Emit a verbatim copy of the lines below from the line with "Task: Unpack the" through the line with "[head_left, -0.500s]", excluding pictures and everything outside that range.

*** Source data Section Begins ***

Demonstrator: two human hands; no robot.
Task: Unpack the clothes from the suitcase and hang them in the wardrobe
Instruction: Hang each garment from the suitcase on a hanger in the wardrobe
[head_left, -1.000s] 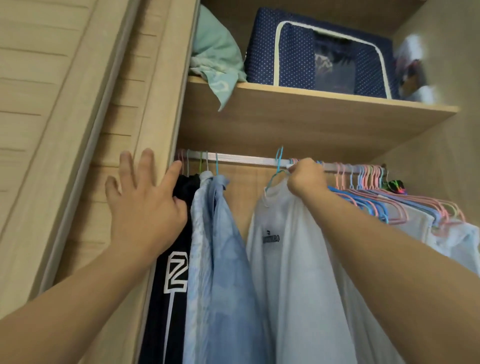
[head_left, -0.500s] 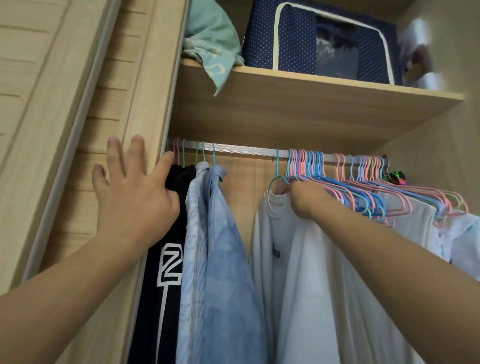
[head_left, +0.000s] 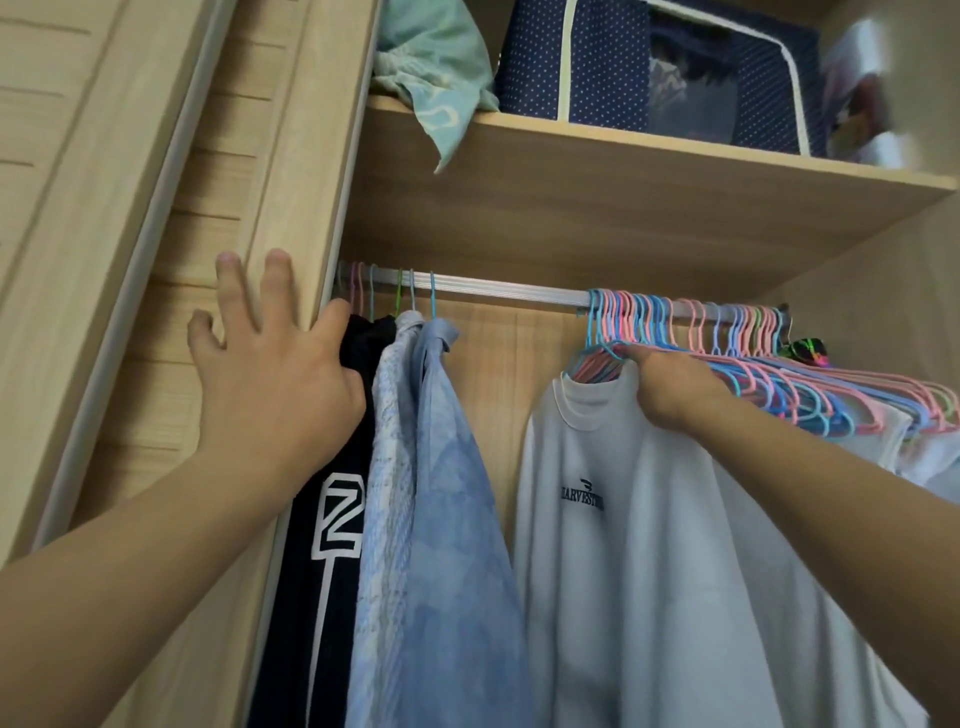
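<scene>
Hanging the white sweatshirt (head_left: 649, 545) looks all but done: it sits on a hanger on the rail (head_left: 498, 287), at the left end of a thick bunch of pink and blue hangers (head_left: 769, 374). Our right hand (head_left: 670, 387) is at its collar and shoulder, fingers curled round the hanger top; exactly how much fabric is caught in that hold we cannot tell. Our left hand (head_left: 270, 379) is spread flat, fingers straight, gripping nothing, pressing against the wardrobe door edge (head_left: 306, 171) with the thumb touching the black top (head_left: 332, 545).

Notes on handling:
- Sweatshirt: soft, limp, probably middling in weight for a garment. It drapes freely and will slide off a thin hanger if tilted. Best taken at the hanger neck, under the hook, not by the cloth.
- Hangers: thin, light, smooth-coated by the look of them; packed close, so they likely snag each other. Lift one hook clear before pulling.
- Two pale blue shirts (head_left: 431, 493) hang between the black top and the sweatshirt, with a bare gap of rail beside them; room there to spread things out.

Above, a shelf (head_left: 649, 208) carries a dotted navy storage bag (head_left: 597, 62) and a crumpled green cloth (head_left: 431, 73). No suitcase in view.
</scene>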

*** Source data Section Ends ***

Written solution –
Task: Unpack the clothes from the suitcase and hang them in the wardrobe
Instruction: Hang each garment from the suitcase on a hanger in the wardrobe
[head_left, -1.000s] 
[head_left, -0.500s] 

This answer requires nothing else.